Reproduce the data exactly and drop any pictures it holds.

BEGIN

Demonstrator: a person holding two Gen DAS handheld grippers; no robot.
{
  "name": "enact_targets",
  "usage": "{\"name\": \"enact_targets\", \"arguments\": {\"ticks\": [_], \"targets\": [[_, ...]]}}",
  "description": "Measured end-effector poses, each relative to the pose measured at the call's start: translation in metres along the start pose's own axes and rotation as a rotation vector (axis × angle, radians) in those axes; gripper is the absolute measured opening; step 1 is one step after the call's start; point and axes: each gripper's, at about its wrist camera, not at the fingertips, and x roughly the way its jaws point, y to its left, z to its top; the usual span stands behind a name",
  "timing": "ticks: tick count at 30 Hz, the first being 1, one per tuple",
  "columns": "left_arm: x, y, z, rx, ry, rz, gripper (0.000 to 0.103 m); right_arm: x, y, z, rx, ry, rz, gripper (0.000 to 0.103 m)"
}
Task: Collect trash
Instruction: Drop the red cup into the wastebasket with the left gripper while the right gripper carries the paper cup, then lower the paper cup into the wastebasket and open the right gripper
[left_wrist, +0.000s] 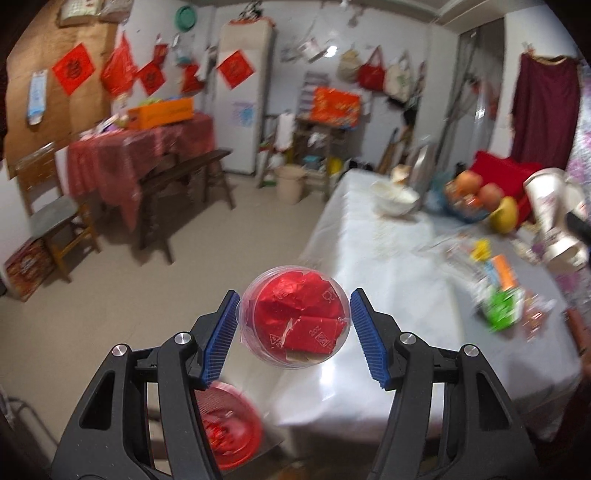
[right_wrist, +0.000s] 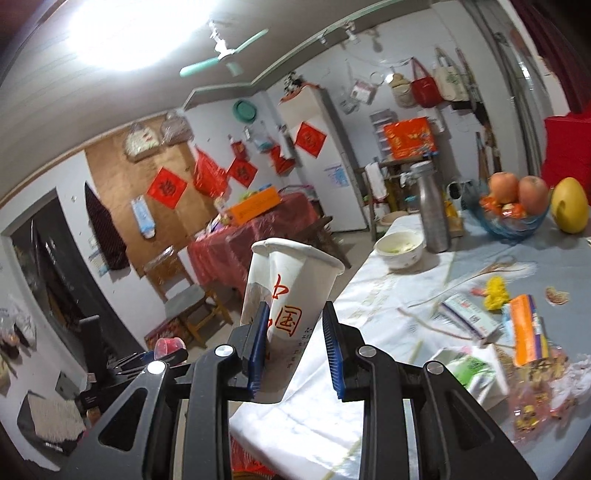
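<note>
Carrying two pieces of trash at once seems to be the step in hand. At centre frame of the left wrist view, the left gripper (left_wrist: 293, 325) clamps a clear tub (left_wrist: 293, 320) stuffed with red foil, its blue pads pressing both sides. At centre frame of the right wrist view, the right gripper (right_wrist: 295, 350) pinches a crushed paper cup (right_wrist: 286, 299) with red characters, jaws set narrow on its dented wall; the same cup shows at the right edge of the left view. Both loads hang clear of the table (left_wrist: 369, 258), whose right part is littered with wrappers (left_wrist: 502, 295). A red bin (left_wrist: 231, 432) sits at lower left of the left view, below the tub. Next, I judge, each hand must reach over that bin and open, tub first since it hangs nearest. More wrappers then wait on the cloth.
</note>
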Motion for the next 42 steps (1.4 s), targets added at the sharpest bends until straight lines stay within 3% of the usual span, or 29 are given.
{"name": "enact_targets", "arguments": {"ticks": [5,11,15,18,21,33,42], "targets": [[0.019,0.058,-0.043,-0.062,0.119,0.086,0.061,0.029,0.023,-0.010,-0.017,0.079,0.026,0.029],[0.048,0.107,-0.086,-0.147,0.227,0.104,0.061,0.071,0.059,-0.028,-0.064,0.182,0.052,0.029],[0.072,0.120,-0.106,-0.177,0.289,0.098,0.062,0.101,0.080,-0.041,-0.082,0.259,0.064,0.029],[0.082,0.128,-0.116,-0.217,0.321,0.103,0.080,0.114,0.089,-0.047,-0.091,0.295,0.073,0.029],[0.081,0.135,-0.119,-0.244,0.332,0.096,0.083,0.126,0.099,-0.055,-0.105,0.326,0.080,0.029],[0.038,0.163,-0.097,-0.205,0.197,0.322,0.092,0.183,0.161,-0.101,-0.213,0.489,0.133,0.029],[0.009,0.193,-0.086,-0.251,0.135,0.376,0.093,0.228,0.207,-0.141,-0.291,0.606,0.166,0.029]]}}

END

→ **WRITTEN SOLUTION**:
Demonstrator: a person holding two Gen DAS handheld grippers; no robot.
{
  "name": "enact_targets",
  "usage": "{\"name\": \"enact_targets\", \"arguments\": {\"ticks\": [_], \"targets\": [[_, ...]]}}",
  "description": "Measured end-effector poses, each relative to the pose measured at the call's start: translation in metres along the start pose's own axes and rotation as a rotation vector (axis × angle, radians) in those axes; gripper is the absolute measured opening; step 1 is one step after the call's start; point and axes: each gripper's, at about its wrist camera, not at the fingertips, and x roughly the way its jaws point, y to its left, z to its top; the usual span stands behind a name",
  "timing": "ticks: tick count at 30 Hz, the first being 1, one per tuple",
  "columns": "left_arm: x, y, z, rx, ry, rz, gripper (0.000 to 0.103 m); right_arm: x, y, z, rx, ry, rz, gripper (0.000 to 0.103 m)"
}
Task: Collect trash
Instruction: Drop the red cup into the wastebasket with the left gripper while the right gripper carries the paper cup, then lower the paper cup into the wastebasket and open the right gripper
[left_wrist, +0.000s] 
[right_wrist, +0.000s] 
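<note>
Carrying two pieces of trash at once seems to be the step in hand. At centre frame of the left wrist view, the left gripper (left_wrist: 293, 325) clamps a clear tub (left_wrist: 293, 320) stuffed with red foil, its blue pads pressing both sides. At centre frame of the right wrist view, the right gripper (right_wrist: 295, 350) pinches a crushed paper cup (right_wrist: 286, 299) with red characters, jaws set narrow on its dented wall; the same cup shows at the right edge of the left view. Both loads hang clear of the table (left_wrist: 369, 258), whose right part is littered with wrappers (left_wrist: 502, 295). A red bin (left_wrist: 231, 432) sits at lower left of the left view, below the tub. Next, I judge, each hand must reach over that bin and open, tub first since it hangs nearest. More wrappers then wait on the cloth.
</note>
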Motion for the next 42 steps (1.4 s), targets added at the sharpest bends until straight lines stay within 3% of the usual span, or 29 are given.
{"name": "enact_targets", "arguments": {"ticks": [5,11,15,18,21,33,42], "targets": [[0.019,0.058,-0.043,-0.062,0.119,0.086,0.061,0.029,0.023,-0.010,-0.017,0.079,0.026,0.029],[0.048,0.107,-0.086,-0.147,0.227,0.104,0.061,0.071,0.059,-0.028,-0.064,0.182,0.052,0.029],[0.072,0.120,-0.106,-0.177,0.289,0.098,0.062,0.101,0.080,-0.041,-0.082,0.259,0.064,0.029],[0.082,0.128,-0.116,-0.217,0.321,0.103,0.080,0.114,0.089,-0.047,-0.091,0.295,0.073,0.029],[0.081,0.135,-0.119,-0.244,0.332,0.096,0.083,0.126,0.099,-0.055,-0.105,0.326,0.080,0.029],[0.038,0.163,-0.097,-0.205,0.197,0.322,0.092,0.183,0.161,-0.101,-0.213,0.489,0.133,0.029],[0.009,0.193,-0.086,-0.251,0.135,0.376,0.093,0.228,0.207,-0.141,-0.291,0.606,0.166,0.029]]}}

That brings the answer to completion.